WORK ORDER
Extract the whole listing as it stands. Do not include the pictures.

SOURCE DATA
• • • • • • •

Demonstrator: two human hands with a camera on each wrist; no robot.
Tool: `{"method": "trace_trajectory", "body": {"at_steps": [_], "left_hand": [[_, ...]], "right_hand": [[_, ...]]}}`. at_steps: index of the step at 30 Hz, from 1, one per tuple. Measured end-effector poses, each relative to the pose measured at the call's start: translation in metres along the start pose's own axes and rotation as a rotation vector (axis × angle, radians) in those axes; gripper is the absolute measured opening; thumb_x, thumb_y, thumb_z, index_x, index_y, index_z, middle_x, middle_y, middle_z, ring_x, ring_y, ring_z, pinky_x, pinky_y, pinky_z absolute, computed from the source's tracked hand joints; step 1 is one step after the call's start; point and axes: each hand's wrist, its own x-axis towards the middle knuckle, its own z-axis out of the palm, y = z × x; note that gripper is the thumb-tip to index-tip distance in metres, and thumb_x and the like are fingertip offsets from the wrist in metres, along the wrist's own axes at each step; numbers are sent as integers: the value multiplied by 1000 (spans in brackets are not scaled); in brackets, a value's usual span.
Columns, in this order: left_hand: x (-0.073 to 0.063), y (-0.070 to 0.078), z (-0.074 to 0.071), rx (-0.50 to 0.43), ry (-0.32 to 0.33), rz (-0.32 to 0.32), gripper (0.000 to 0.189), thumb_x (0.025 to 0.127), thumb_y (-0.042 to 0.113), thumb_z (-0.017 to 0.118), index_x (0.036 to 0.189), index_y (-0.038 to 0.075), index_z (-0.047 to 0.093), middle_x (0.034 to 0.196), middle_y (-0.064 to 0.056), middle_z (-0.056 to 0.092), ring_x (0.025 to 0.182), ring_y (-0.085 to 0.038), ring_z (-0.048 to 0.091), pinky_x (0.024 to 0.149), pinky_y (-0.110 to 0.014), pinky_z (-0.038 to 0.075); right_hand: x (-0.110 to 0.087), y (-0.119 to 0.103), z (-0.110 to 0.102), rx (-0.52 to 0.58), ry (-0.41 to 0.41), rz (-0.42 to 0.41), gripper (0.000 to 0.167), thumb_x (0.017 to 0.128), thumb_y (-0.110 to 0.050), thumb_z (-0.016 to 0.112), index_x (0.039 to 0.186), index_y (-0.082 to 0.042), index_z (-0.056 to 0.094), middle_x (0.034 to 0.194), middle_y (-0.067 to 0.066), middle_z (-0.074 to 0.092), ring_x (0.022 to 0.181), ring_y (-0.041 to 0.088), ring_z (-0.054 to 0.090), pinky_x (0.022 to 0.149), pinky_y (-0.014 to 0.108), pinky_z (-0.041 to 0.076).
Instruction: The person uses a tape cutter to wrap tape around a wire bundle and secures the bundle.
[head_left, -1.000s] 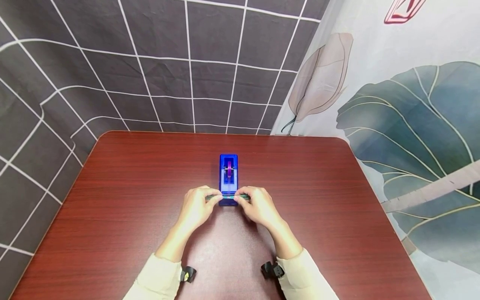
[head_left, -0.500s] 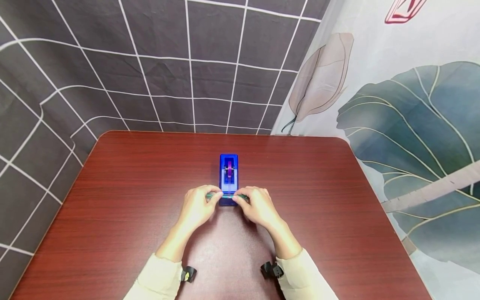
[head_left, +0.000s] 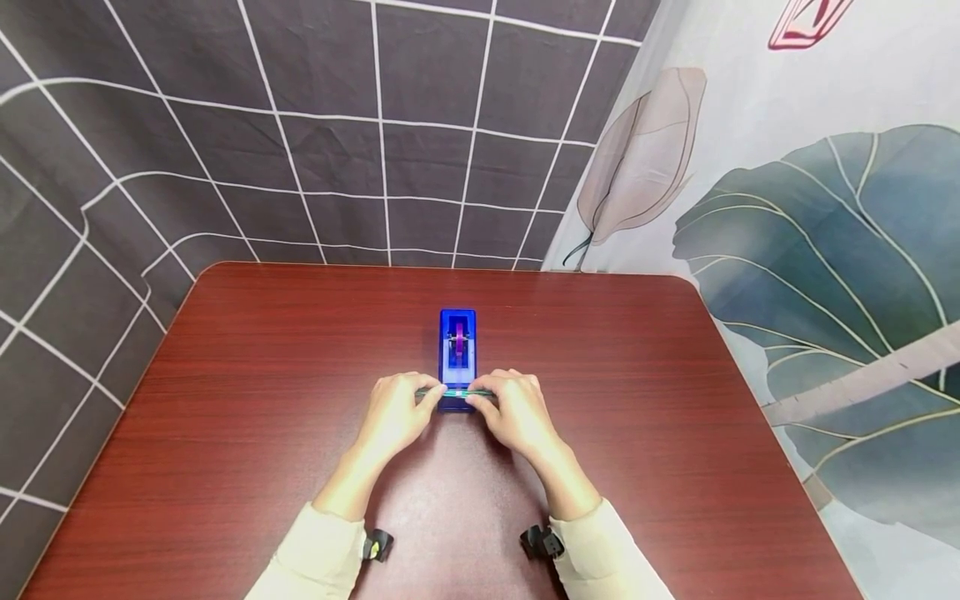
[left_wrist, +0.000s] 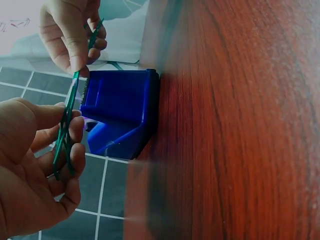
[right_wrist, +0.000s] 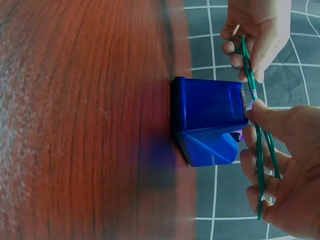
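A blue tape dispenser [head_left: 457, 375] with a purple roll stands mid-table, its serrated edge [left_wrist: 84, 92] toward me. Just above that edge, both hands hold a thin bundle of shiny green strips [left_wrist: 65, 125] stretched sideways. My left hand [head_left: 393, 412] pinches one side between thumb and fingers. The other side is pinched by my right hand [head_left: 519, 412]. Between the thumbs, a pale, whitish band [right_wrist: 253, 94] shows on the strips. Loose green ends [right_wrist: 260, 185] lie along the curled fingers in the right wrist view. Whether the strips touch the serrated edge, I cannot tell.
The reddish-brown wooden table [head_left: 300, 333] extends around the dispenser. Behind it hangs a dark grey cloth [head_left: 315, 150] with white grid lines. A white leaf-patterned curtain [head_left: 750, 92] hangs at the right. Each wrist wears a small black camera.
Both hands stay almost in place, still pinching the green strips over the front of the dispenser. The strips have shifted very slightly between the fingers.
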Motion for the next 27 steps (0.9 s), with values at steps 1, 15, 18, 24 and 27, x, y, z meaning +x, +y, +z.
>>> {"method": "trace_trajectory", "body": {"at_steps": [1, 15, 18, 24, 27], "left_hand": [[0, 0, 0, 0, 2, 2, 13, 94, 19, 72, 95, 9, 79, 91, -6, 76, 93, -30, 72, 88, -53, 48], [-4, 3, 0, -2, 79, 35, 7, 88, 11, 76, 92, 8, 81, 88, -4, 74, 88, -28, 65, 80, -48, 47], [-4, 3, 1, 2, 86, 40, 8, 88, 12, 77, 92, 7, 80, 88, -4, 74, 88, -28, 66, 80, -47, 47], [-8, 6, 1, 6, 92, 51, 7, 88, 12, 77, 91, 8, 80, 87, -3, 73, 86, -26, 65, 78, -46, 47], [-11, 7, 0, 3, 94, 50, 6, 88, 11, 77, 91, 8, 81, 86, -2, 73, 86, -25, 65, 78, -46, 46]], "right_hand": [[0, 0, 0, -4, 12, -6, 6, 86, -19, 80, 90, -16, 77, 87, -3, 72, 87, 22, 66, 82, 49, 44], [-1, -5, -1, -123, 42, -54, 10, 87, -20, 80, 92, -13, 75, 88, 1, 73, 85, 23, 65, 74, 45, 43], [-2, -5, -1, -144, 49, -70, 9, 88, -21, 79, 92, -13, 77, 86, 1, 73, 84, 23, 64, 73, 44, 42], [-5, -7, -4, -166, 80, -104, 8, 86, -22, 80, 90, -15, 78, 81, -1, 71, 80, 22, 62, 72, 44, 42], [-8, -9, -7, -165, 87, -116, 7, 86, -21, 81, 89, -15, 78, 79, -3, 69, 78, 21, 62, 72, 43, 42]]}}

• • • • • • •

EXERCISE RESPONSE
Demonstrator: two human hands with a camera on each wrist; no robot.
Tool: `{"method": "trace_trajectory", "body": {"at_steps": [_], "left_hand": [[_, ...]], "right_hand": [[_, ...]]}}`. at_steps: index of the step at 30 Hz, from 1, one per tuple. Measured end-effector poses, each relative to the pose measured at the call's start: translation in metres along the start pose's own axes and rotation as a rotation vector (axis × angle, radians) in those axes; gripper is the absolute measured opening; thumb_x, thumb_y, thumb_z, index_x, index_y, index_z, middle_x, middle_y, middle_z, ring_x, ring_y, ring_z, pinky_x, pinky_y, pinky_z absolute, computed from the source's tracked hand joints; step 1 is one step after the call's start; point and axes: each hand's wrist, its own x-axis towards the middle knuckle, its own z-axis out of the palm, y = z × x; note that gripper is the thumb-tip to index-tip distance in metres, and thumb_x and the like are fingertip offsets from the wrist in metres, along the wrist's own axes at each step; numbers are sent as integers: the value multiplied by 1000 (spans in brackets are not scaled); in brackets, a value's usual span.
Columns, in this order: left_hand: x (-0.073 to 0.063), y (-0.070 to 0.078), z (-0.074 to 0.071), rx (-0.50 to 0.43), ry (-0.32 to 0.33), rz (-0.32 to 0.32), gripper (0.000 to 0.189), thumb_x (0.025 to 0.127), thumb_y (-0.042 to 0.113), thumb_z (-0.017 to 0.118), index_x (0.036 to 0.189), index_y (-0.038 to 0.075), index_z (-0.047 to 0.093), middle_x (0.034 to 0.196), middle_y (-0.064 to 0.056), middle_z (-0.056 to 0.092), ring_x (0.025 to 0.182), ring_y (-0.085 to 0.038), ring_z (-0.048 to 0.091), pinky_x (0.024 to 0.149), pinky_y (-0.110 to 0.014), pinky_z (-0.038 to 0.075); right_hand: x (-0.110 to 0.087), y (-0.119 to 0.103), z (-0.110 to 0.102), rx (-0.52 to 0.58), ry (-0.41 to 0.41), rz (-0.42 to 0.41), gripper (0.000 to 0.167), thumb_x (0.017 to 0.128), thumb_y (-0.110 to 0.050), thumb_z (-0.016 to 0.112), index_x (0.039 to 0.186), index_y (-0.082 to 0.042), index_z (-0.056 to 0.094), middle_x (0.034 to 0.194), middle_y (-0.067 to 0.066), middle_z (-0.074 to 0.092), ring_x (0.022 to 0.181), ring_y (-0.041 to 0.088), ring_z (-0.054 to 0.090), pinky_x (0.022 to 0.149), pinky_y (-0.014 to 0.108), pinky_z (-0.041 to 0.076).
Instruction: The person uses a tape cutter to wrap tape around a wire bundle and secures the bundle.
[head_left, -1.000s] 
[head_left, -0.500s] 
[head_left, +0.000s] 
[left_wrist, +0.000s] 
[right_wrist, +0.000s] 
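A blue tape dispenser [head_left: 457, 375] with a purple roll stands mid-table, its serrated edge [left_wrist: 84, 92] toward me. Just above that edge, both hands hold a thin bundle of shiny green strips [left_wrist: 65, 125] stretched sideways. My left hand [head_left: 393, 412] pinches one side between thumb and fingers. The other side is pinched by my right hand [head_left: 519, 412]. Between the thumbs, a pale, whitish band [right_wrist: 253, 94] shows on the strips. Loose green ends [right_wrist: 260, 185] lie along the curled fingers in the right wrist view. Whether the strips touch the serrated edge, I cannot tell.
The reddish-brown wooden table [head_left: 300, 333] extends around the dispenser. Behind it hangs a dark grey cloth [head_left: 315, 150] with white grid lines. A white leaf-patterned curtain [head_left: 750, 92] hangs at the right. Each wrist wears a small black camera.
Both hands stay almost in place, still pinching the green strips over the front of the dispenser. The strips have shifted very slightly between the fingers.
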Motion for the next 27 steps (0.9 s), with values at steps 1, 15, 18, 24 and 27, x, y, z meaning +x, +y, +z.
>>> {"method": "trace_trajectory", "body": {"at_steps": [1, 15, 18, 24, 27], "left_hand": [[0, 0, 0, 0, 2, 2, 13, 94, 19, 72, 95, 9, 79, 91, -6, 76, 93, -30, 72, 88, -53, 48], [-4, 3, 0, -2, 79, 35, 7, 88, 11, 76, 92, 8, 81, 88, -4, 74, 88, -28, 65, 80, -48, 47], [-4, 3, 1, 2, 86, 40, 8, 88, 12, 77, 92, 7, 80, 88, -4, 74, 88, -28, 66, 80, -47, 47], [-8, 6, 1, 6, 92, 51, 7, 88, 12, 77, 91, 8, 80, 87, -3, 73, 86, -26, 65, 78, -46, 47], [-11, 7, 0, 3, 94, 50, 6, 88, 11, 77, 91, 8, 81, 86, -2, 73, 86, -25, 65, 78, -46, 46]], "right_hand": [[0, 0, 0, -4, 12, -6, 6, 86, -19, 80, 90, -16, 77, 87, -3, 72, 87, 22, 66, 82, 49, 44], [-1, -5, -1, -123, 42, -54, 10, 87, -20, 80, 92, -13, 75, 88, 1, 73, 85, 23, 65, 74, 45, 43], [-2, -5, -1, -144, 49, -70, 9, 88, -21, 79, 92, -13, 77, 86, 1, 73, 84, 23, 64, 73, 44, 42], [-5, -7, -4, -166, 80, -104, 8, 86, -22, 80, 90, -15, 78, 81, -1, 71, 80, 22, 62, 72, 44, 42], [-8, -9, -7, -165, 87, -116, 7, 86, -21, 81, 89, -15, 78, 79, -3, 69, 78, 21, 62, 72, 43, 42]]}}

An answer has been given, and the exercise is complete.